Best practice to sort categorical variable by a continuous variable in ggplot2

I've seen a number of solutions on StackOverflow of this sort but I'm not sure what the best solution is to sort a categorical variable (default is alphabetical) based on a continuous variable.

Following is a simple example of this idea.

library(tidyverse) 
data <- data.frame(Name = c('b','a','c'), Value = c(1,2,3))
g <- data %>% 
  ggplot(aes(Name, Value)) + geom_col()
g

I came across the following solution and this has been my favorite thus far, as it makes the most sense to me.

g <- data %>% 
  ggplot(aes(reorder(Name, Value), Value)) + 
  geom_col() + 
  labs(x = "Name",y="Value")
g

How does the community generally go about doing this?

2 Likes

The forcats package has the fct_reorder function. Not only will that work as a drop-in replacement for reorder in your case, it can also handle reordering based on each factor representing multiple rows. For example, that would allow sorting a boxplot by minimum, median, or maximum. There's also the fct_reorder2 function for 2d data, such as choosing colors of a scatterplot.

5 Likes

I'll have to look into using that function from forcats as I haven't previously seen it.

I'd like to plug the two posts linked from the forcats page -- they were very helpful for me in understands how strings and factors got to be so tied up and confusing in R, and helped me to understand the utility of correctly using factors in my visualization work:

stringsAsFactors: An unauthorized biography:
stringsAsFactors = sigh

2 Likes

Personally I like the arrange %>% mutate method, which I did not see as an answer on the SO post your referenced.

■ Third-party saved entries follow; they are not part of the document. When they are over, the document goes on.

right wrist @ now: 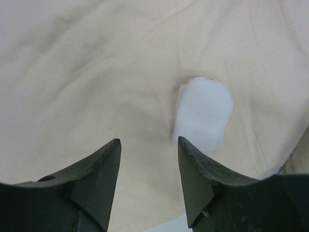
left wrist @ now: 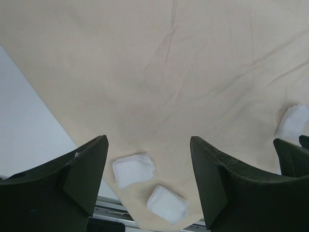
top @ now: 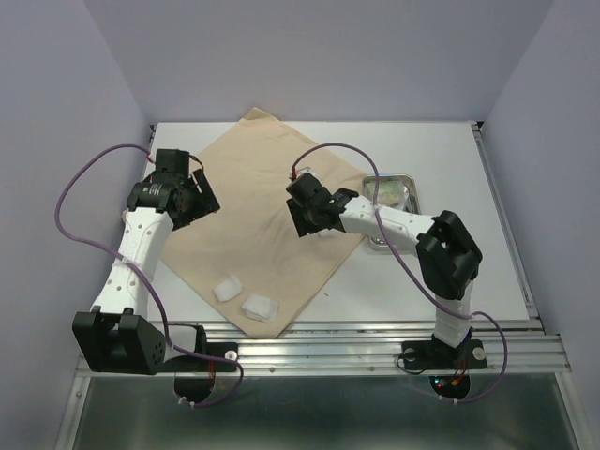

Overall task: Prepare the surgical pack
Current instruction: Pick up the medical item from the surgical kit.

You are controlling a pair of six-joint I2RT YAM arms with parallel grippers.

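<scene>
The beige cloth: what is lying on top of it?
Two white gauze pads near its front corner and a third pad by the right gripper. Anything beneath the cloth is covered.

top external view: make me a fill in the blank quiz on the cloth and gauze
On the cloth, at its near corner, lie ___ gauze pads. The steel tray sits to the cloth's ___. The left gripper and right gripper are both ___.
Missing: two; right; open.
</scene>
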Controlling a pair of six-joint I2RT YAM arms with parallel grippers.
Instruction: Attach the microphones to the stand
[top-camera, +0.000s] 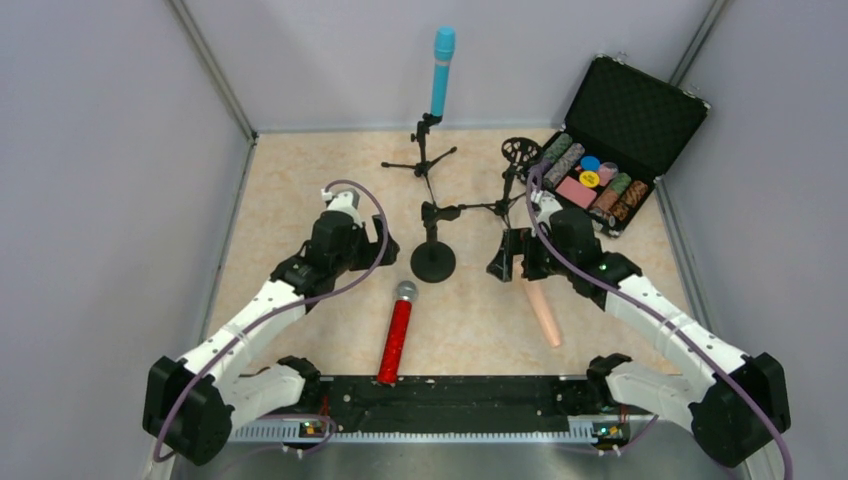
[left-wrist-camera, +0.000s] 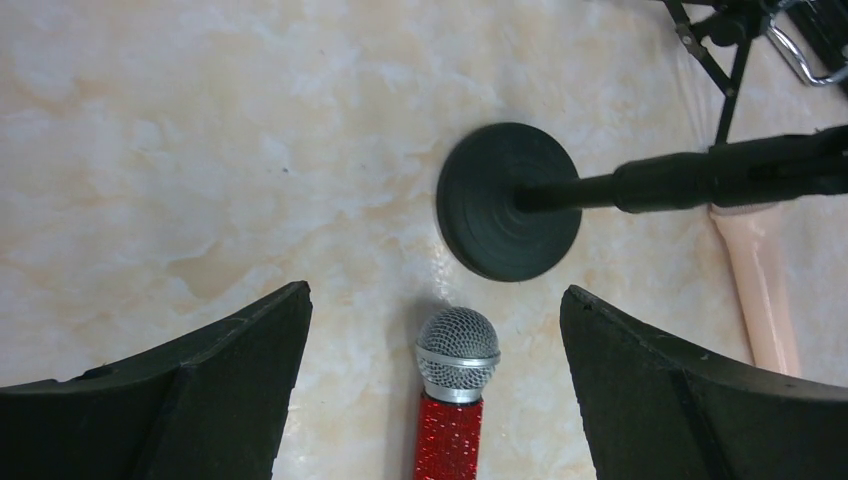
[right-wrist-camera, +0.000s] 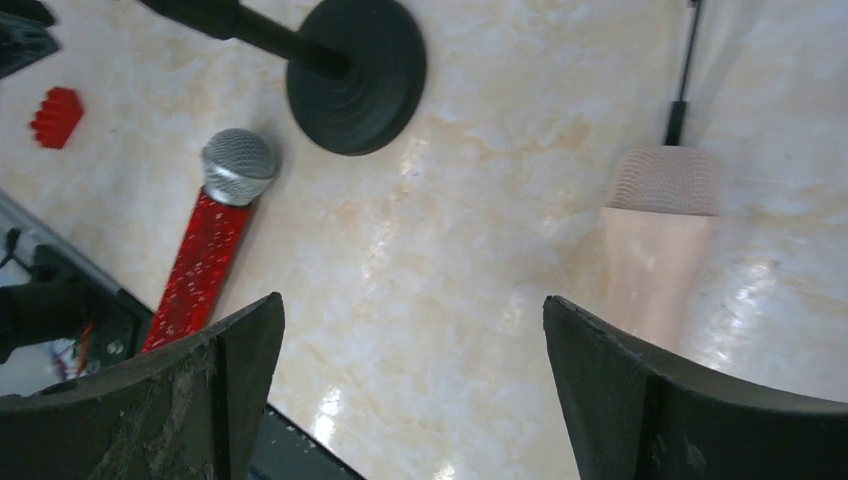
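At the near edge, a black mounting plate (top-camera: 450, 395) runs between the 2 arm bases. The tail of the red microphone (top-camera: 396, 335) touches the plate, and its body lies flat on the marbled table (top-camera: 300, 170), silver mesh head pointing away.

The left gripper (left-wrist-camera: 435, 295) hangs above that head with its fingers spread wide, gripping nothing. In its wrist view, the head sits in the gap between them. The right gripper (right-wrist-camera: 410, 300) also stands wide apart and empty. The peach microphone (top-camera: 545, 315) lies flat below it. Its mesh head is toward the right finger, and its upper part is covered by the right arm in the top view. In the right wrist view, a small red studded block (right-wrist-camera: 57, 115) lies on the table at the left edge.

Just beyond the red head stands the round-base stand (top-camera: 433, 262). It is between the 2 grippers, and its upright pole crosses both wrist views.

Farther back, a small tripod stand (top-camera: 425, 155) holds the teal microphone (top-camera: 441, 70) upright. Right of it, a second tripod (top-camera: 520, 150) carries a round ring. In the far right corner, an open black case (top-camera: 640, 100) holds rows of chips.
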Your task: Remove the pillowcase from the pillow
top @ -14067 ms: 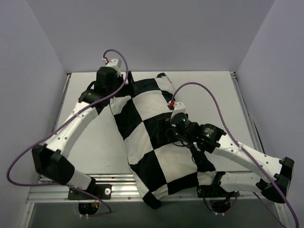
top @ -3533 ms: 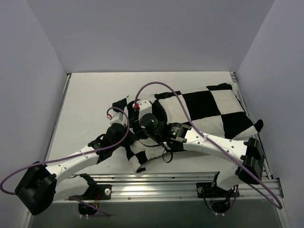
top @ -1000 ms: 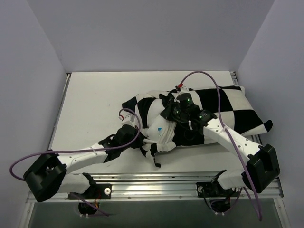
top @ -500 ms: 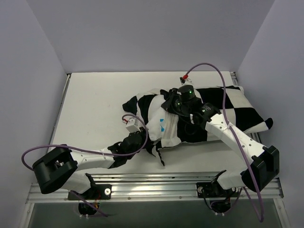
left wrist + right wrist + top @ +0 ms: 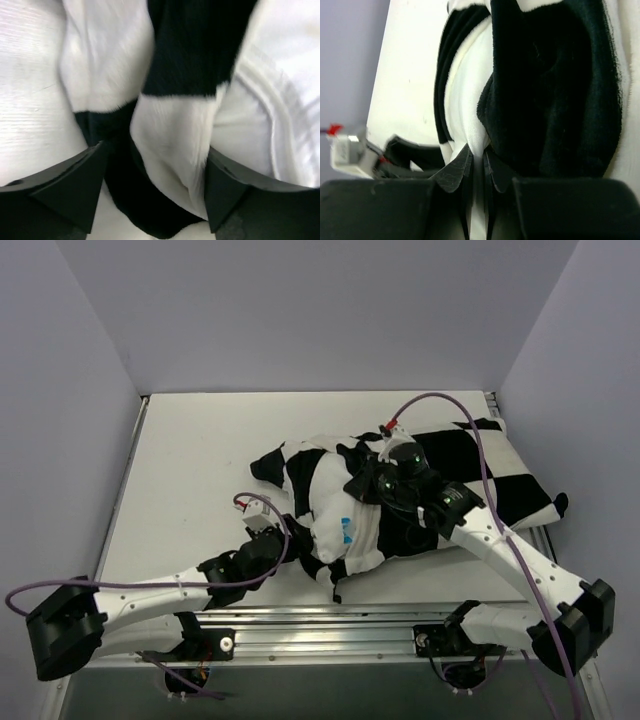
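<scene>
With more white pillow [image 5: 345,525] now bared than a second ago, the pillowcase [image 5: 470,475] is being peeled across the table [image 5: 190,455], left gripper [image 5: 155,192] and right gripper [image 5: 477,167] both clamped on fabric.

White table [image 5: 190,460], walled on 3 sides. On it: checkered pillowcase [image 5: 470,465] bunched mid-right, white pillow [image 5: 345,525] w/ blue mark poking out its left end, prob resting on tabletop near front edge.
</scene>
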Motion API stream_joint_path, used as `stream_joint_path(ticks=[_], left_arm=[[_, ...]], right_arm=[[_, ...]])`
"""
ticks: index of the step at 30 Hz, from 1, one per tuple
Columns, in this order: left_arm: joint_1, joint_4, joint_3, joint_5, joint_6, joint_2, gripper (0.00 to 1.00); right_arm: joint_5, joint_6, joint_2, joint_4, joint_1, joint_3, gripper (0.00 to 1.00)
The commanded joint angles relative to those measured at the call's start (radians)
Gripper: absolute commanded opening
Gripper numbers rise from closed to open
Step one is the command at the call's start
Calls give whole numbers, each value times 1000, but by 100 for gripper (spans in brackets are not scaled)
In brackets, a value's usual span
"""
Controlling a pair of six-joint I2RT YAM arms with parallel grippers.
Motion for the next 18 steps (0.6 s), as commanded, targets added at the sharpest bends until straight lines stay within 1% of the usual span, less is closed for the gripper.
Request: stream_joint_path(ticks=[1, 2, 3, 4, 6, 9, 10, 12, 13, 14, 15, 16, 17, 18], left_arm=[[11, -224, 35, -29, 3, -171, 82], [14, -262, 45, -21, 36, -205, 82], [31, -348, 72, 7, 58, -237, 82], [42, -377, 86, 23, 84, -293, 82], [66, -429, 132, 75, 144, -332, 82], [147, -430, 183, 171, 225, -329, 82], [189, -419, 218, 250, 248, -293, 82], [213, -390, 261, 313, 310, -236, 82], [220, -387, 313, 361, 334, -166, 82], [220, -385, 342, 384, 381, -129, 82], [220, -399, 374, 408, 403, -89, 82], [220, -410, 405, 431, 423, -14, 82], [220, -419, 455, 456, 449, 19, 82], [220, -439, 474, 459, 457, 49, 82]], right_arm=[[-85, -88, -140, 23, 21, -88, 0], [-88, -99, -166, 14, 22, -117, 0], [-94, -122, -175, 9, 27, -169, 0], [-99, -128, -183, 6, 36, -193, 0], [-105, -140, -192, 18, 47, -234, 0], [-123, -152, -180, 41, 73, -286, 0], [-119, -159, -169, 44, 79, -298, 0], [-96, -168, -158, 49, 93, -302, 0], [-87, -171, -154, 49, 94, -302, 0], [-80, -177, -148, 50, 97, -299, 0], [-74, -182, -144, 53, 98, -297, 0], [-71, -185, -143, 57, 99, -297, 0], [-68, -191, -140, 57, 99, -293, 0], [-64, -194, -138, 55, 102, -289, 0]])
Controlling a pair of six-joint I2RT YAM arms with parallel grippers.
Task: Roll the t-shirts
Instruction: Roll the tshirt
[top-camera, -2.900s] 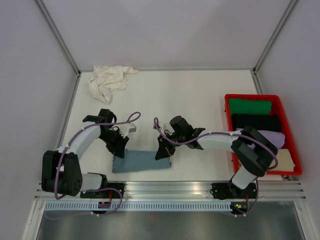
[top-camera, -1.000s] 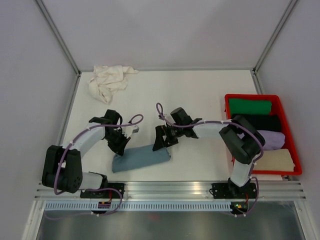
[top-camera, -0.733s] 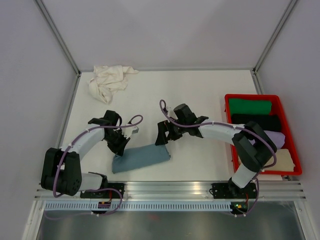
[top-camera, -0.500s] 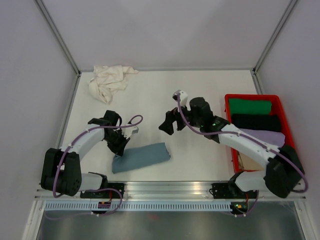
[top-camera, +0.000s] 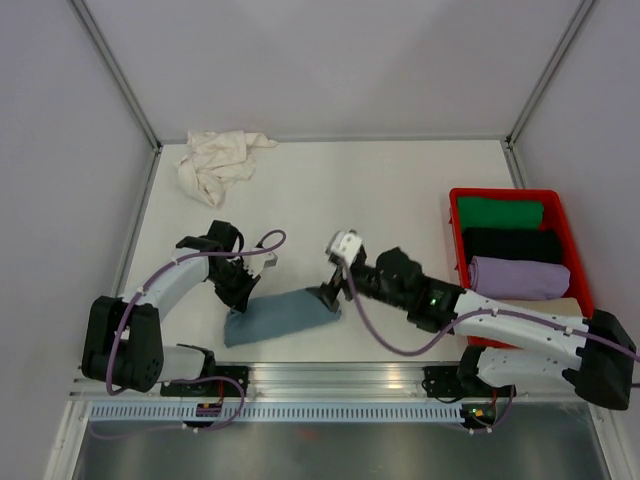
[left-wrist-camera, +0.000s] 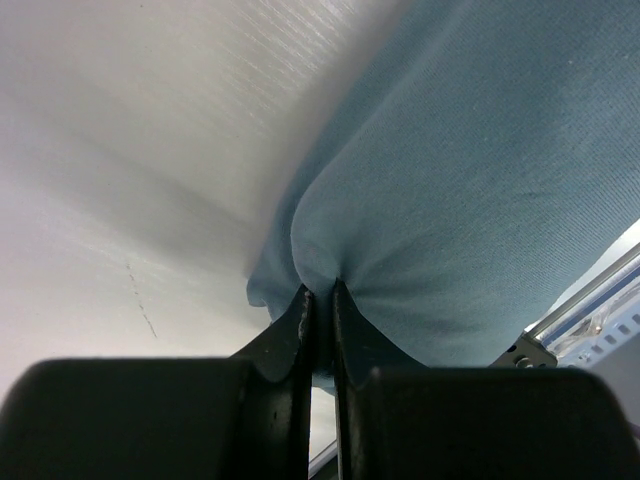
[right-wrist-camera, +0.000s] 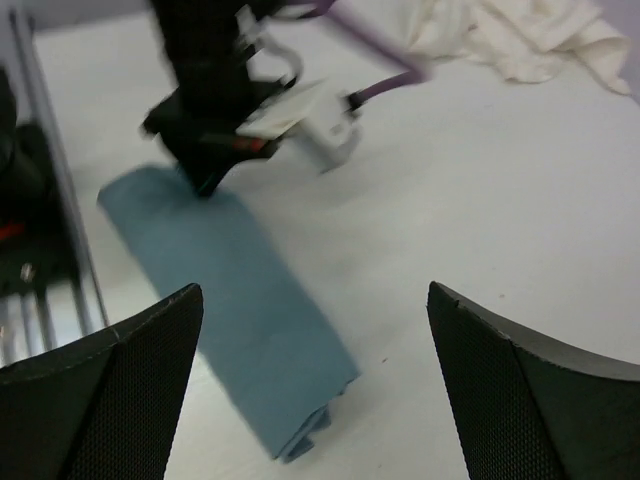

It would look like this:

data %>% 
  arrange(Value) %>%
  mutate(Name = factor(Name, levels = unique(Name))) %>%
  ggplot(aes(Name, Value)) + 
  geom_col() + 
  labs(x = "Name",y="Value")

and if you wanted your bars to be ordered with the highest on the left and the lowest on the right then you would change the arrange function to look like arrange(desc(Value))

6 Likes

Thank you @tbradley, I really like this solution as it uncouples the reorder() function from being nested within the ggplot function.

1 Like

If you don’t like nesting reorder in the ggplot call, you can just use it in mutate() without arrange(). I think it’s cleaner that way since it more closely captures the intent on a single line.